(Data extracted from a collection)
[Start of section]

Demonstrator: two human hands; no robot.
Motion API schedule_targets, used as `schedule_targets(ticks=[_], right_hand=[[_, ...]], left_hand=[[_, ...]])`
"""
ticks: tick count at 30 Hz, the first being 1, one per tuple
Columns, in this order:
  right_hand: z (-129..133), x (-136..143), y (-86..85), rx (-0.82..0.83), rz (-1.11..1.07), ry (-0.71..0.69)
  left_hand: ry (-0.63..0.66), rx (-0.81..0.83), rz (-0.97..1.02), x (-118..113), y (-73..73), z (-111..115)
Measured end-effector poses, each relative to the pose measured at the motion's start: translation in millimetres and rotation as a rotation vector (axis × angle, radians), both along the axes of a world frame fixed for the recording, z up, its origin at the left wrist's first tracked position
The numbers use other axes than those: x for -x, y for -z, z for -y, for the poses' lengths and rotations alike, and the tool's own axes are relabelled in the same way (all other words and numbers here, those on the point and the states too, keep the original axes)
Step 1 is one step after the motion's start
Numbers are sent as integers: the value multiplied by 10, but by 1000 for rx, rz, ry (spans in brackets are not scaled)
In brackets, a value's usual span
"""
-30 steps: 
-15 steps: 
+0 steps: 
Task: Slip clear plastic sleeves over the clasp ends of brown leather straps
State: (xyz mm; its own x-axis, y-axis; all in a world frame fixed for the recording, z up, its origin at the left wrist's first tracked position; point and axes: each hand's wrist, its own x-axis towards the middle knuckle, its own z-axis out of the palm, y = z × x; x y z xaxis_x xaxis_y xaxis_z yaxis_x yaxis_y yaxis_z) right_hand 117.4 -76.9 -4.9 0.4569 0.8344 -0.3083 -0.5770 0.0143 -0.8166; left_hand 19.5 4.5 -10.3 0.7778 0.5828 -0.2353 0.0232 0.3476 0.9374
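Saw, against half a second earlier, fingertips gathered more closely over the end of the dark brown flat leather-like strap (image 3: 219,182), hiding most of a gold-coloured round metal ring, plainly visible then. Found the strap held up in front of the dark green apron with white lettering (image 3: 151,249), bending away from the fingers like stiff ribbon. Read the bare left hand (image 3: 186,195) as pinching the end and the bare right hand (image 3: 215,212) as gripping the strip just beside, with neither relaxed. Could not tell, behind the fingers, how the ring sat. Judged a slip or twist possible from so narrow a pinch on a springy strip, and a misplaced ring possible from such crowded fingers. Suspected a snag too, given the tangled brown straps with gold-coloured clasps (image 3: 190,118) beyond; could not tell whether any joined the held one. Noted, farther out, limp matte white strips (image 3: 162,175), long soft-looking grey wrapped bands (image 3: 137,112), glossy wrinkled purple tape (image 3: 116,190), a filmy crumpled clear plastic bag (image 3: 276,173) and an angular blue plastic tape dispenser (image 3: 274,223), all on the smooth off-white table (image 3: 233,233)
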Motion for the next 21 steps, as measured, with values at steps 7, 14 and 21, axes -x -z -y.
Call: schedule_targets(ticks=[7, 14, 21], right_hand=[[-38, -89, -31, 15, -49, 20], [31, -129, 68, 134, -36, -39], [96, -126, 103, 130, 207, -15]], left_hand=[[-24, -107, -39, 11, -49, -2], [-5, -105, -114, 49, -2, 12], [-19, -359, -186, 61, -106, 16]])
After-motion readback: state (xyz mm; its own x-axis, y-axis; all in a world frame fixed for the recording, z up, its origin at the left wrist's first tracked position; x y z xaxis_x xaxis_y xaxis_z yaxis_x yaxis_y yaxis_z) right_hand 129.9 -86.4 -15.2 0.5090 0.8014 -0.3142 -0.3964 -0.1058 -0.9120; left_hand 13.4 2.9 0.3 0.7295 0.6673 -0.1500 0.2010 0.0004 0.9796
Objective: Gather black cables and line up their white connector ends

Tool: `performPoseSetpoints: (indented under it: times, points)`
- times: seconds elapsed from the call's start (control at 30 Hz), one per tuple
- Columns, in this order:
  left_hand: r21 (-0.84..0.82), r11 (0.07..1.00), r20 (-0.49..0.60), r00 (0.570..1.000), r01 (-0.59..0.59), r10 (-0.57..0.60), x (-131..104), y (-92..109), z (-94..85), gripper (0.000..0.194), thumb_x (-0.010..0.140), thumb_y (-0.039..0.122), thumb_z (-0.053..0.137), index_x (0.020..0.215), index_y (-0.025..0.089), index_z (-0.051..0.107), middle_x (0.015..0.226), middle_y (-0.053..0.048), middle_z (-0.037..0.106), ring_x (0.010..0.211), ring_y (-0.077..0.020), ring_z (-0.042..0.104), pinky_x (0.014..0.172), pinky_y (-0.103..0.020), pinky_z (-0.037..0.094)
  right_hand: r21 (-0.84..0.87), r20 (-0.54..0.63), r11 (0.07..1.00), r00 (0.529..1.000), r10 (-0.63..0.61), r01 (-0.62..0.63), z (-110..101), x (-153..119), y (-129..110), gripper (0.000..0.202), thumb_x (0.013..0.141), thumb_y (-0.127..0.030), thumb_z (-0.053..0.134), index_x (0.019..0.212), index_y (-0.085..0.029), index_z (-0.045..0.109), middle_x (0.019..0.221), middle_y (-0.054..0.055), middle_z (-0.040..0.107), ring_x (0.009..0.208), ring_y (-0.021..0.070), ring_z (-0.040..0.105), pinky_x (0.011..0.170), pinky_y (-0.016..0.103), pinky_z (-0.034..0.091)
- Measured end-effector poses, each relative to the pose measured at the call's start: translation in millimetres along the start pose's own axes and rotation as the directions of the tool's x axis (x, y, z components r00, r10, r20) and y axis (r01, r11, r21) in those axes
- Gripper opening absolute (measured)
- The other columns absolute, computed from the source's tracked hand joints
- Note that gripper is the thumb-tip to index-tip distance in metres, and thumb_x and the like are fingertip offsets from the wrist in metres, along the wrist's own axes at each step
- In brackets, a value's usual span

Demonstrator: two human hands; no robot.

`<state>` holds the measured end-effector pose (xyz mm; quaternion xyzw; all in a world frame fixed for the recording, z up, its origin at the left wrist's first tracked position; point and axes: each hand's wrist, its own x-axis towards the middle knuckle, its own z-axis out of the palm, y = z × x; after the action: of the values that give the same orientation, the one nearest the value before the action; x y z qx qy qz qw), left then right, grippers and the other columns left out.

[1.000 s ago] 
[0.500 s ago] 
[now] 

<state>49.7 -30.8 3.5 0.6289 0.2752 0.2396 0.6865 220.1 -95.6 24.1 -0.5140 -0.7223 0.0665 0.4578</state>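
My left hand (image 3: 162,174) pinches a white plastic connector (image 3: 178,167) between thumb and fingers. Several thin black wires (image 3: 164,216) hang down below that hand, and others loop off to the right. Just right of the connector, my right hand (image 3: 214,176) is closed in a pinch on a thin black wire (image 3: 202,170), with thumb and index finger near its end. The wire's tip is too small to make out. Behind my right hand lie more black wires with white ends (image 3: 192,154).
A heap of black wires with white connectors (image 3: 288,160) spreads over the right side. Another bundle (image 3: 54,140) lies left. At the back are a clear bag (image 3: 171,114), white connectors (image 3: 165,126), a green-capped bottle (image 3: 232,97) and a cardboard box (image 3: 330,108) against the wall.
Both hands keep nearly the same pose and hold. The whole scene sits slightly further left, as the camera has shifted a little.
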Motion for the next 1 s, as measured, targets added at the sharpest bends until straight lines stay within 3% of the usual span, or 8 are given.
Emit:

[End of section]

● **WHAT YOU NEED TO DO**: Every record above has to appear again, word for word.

● **TASK ANSWER**:
Demonstrator: two human hands; no robot.
Motion API schedule_targets, used as `schedule_targets(ticks=[_], right_hand=[[_, ...]], left_hand=[[_, ...]])`
"""
ticks: tick count at 30 Hz, the first being 1, one per tuple
Columns, in this order:
  right_hand: z (-129..133), x (-136..143), y (-86..85), rx (-0.82..0.83), rz (-1.11..1.07), ry (-0.71..0.69)
  left_hand: ry (-0.63..0.66), rx (-0.81..0.83), rz (-0.97..1.02), x (-118..113), y (-73..73), z (-111..115)
Measured end-effector poses, each relative to the pose measured at the motion's start: translation in millimetres and rotation as a rotation vector (axis × angle, radians), both along the axes of a world frame fixed for the recording, z up, its origin at the left wrist's first tracked position
The numbers use other axes than those: x for -x, y for -z, z for -y, for the poses' lengths and rotations alike, and the tool's own axes are relabelled in the same way (all other words and numbers here, those on the point and the states too, keep the original axes)
Step 1 is one step after the motion's start
Numbers are sent as integers: the value multiplied by 10, but by 1000 for rx, rz, ry (spans in brackets are not scaled)
In brackets, a value's usual span
"""
-30 steps: 
-15 steps: 
+0 steps: 
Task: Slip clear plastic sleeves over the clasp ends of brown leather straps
State: (xyz mm; its own x-axis, y-axis; all in a world frame fixed for the recording, z up, its origin at the left wrist's first tracked position; point and axes: each hand's wrist, its own x-axis towards the middle knuckle, its own z-axis out of the palm, y = z × x; x y z xaxis_x xaxis_y xaxis_z yaxis_x yaxis_y yaxis_z) right_hand 117.4 -76.9 -4.9 0.4569 0.8344 -0.3083 -0.5770 0.0143 -0.8166; left_hand 19.5 4.5 -10.3 0.7778 0.5828 -0.2353 0.0232 0.3476 0.9374
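Saw, against half a second earlier, fingertips gathered more closely over the end of the dark brown flat leather-like strap (image 3: 219,182), hiding most of a gold-coloured round metal ring, plainly visible then. Found the strap held up in front of the dark green apron with white lettering (image 3: 151,249), bending away from the fingers like stiff ribbon. Read the bare left hand (image 3: 186,195) as pinching the end and the bare right hand (image 3: 215,212) as gripping the strip just beside, with neither relaxed. Could not tell, behind the fingers, how the ring sat. Judged a slip or twist possible from so narrow a pinch on a springy strip, and a misplaced ring possible from such crowded fingers. Suspected a snag too, given the tangled brown straps with gold-coloured clasps (image 3: 190,118) beyond; could not tell whether any joined the held one. Noted, farther out, limp matte white strips (image 3: 162,175), long soft-looking grey wrapped bands (image 3: 137,112), glossy wrinkled purple tape (image 3: 116,190), a filmy crumpled clear plastic bag (image 3: 276,173) and an angular blue plastic tape dispenser (image 3: 274,223), all on the smooth off-white table (image 3: 233,233)
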Motion for the next 21 steps, as measured, with values at steps 7, 14 and 21, axes -x -z -y.
Call: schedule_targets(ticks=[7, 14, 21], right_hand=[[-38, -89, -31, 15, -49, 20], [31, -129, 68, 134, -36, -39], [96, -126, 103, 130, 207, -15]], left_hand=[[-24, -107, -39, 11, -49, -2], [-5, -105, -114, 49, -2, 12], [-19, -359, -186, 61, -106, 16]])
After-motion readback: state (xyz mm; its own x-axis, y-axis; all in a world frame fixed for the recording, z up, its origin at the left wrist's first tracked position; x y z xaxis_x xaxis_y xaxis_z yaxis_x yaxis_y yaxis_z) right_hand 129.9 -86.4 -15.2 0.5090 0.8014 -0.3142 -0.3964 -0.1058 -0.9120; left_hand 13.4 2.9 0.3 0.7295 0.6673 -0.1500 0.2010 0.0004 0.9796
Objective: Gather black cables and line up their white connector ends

Tool: `performPoseSetpoints: (indented under it: times, points)`
- times: seconds elapsed from the call's start (control at 30 Hz), one per tuple
- Columns, in this order:
  left_hand: r21 (-0.84..0.82), r11 (0.07..1.00), r20 (-0.49..0.60), r00 (0.570..1.000), r01 (-0.59..0.59), r10 (-0.57..0.60), x (-131..104), y (-92..109), z (-94..85), gripper (0.000..0.194), thumb_x (-0.010..0.140), thumb_y (-0.039..0.122), thumb_z (-0.053..0.137), index_x (0.020..0.215), index_y (-0.025..0.089), index_z (-0.051..0.107), middle_x (0.015..0.226), middle_y (-0.053..0.048), middle_z (-0.037..0.106), ring_x (0.010..0.211), ring_y (-0.077..0.020), ring_z (-0.042..0.104), pinky_x (0.014..0.172), pinky_y (-0.103..0.020), pinky_z (-0.037..0.094)
  right_hand: r21 (-0.84..0.87), r20 (-0.54..0.63), r11 (0.07..1.00), r00 (0.529..1.000), r10 (-0.63..0.61), r01 (-0.62..0.63), z (-110..101), x (-153..119), y (-129..110), gripper (0.000..0.202), thumb_x (0.013..0.141), thumb_y (-0.127..0.030), thumb_z (-0.053..0.134), index_x (0.019..0.212), index_y (-0.085..0.029), index_z (-0.045..0.109), middle_x (0.019..0.221), middle_y (-0.054..0.055), middle_z (-0.040..0.107), ring_x (0.009..0.208), ring_y (-0.021..0.070), ring_z (-0.040..0.105), pinky_x (0.011..0.170), pinky_y (-0.016..0.103), pinky_z (-0.034..0.091)
- Measured end-effector poses, each relative to the pose measured at the call's start: translation in millimetres along the start pose's own axes and rotation as the directions of the tool's x axis (x, y, z components r00, r10, r20) and y axis (r01, r11, r21) in those axes
- Gripper opening absolute (measured)
- The other columns absolute, computed from the source's tracked hand joints
- Note that gripper is the thumb-tip to index-tip distance in metres, and thumb_x and the like are fingertip offsets from the wrist in metres, along the wrist's own axes at each step
- In brackets, a value's usual span

Demonstrator: two human hands; no robot.

`<state>` holds the measured end-effector pose (xyz mm; quaternion xyzw; all in a world frame fixed for the recording, z up, its origin at the left wrist's first tracked position; point and axes: each hand's wrist, its own x-axis towards the middle knuckle, its own z-axis out of the palm, y = z × x; after the action: of the values that give the same orientation, the one nearest the value before the action; x y z qx qy qz qw), left then right, grippers and the other columns left out.

[1.000 s ago] 
[0.500 s ago] 
[now] 

<state>49.7 -30.8 3.5 0.6289 0.2752 0.2396 0.6865 220.1 -95.6 24.1 -0.5140 -0.7223 0.0665 0.4578</state>
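My left hand (image 3: 162,174) pinches a white plastic connector (image 3: 178,167) between thumb and fingers. Several thin black wires (image 3: 164,216) hang down below that hand, and others loop off to the right. Just right of the connector, my right hand (image 3: 214,176) is closed in a pinch on a thin black wire (image 3: 202,170), with thumb and index finger near its end. The wire's tip is too small to make out. Behind my right hand lie more black wires with white ends (image 3: 192,154).
A heap of black wires with white connectors (image 3: 288,160) spreads over the right side. Another bundle (image 3: 54,140) lies left. At the back are a clear bag (image 3: 171,114), white connectors (image 3: 165,126), a green-capped bottle (image 3: 232,97) and a cardboard box (image 3: 330,108) against the wall.
Both hands keep nearly the same pose and hold. The whole scene sits slightly further left, as the camera has shifted a little.
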Motion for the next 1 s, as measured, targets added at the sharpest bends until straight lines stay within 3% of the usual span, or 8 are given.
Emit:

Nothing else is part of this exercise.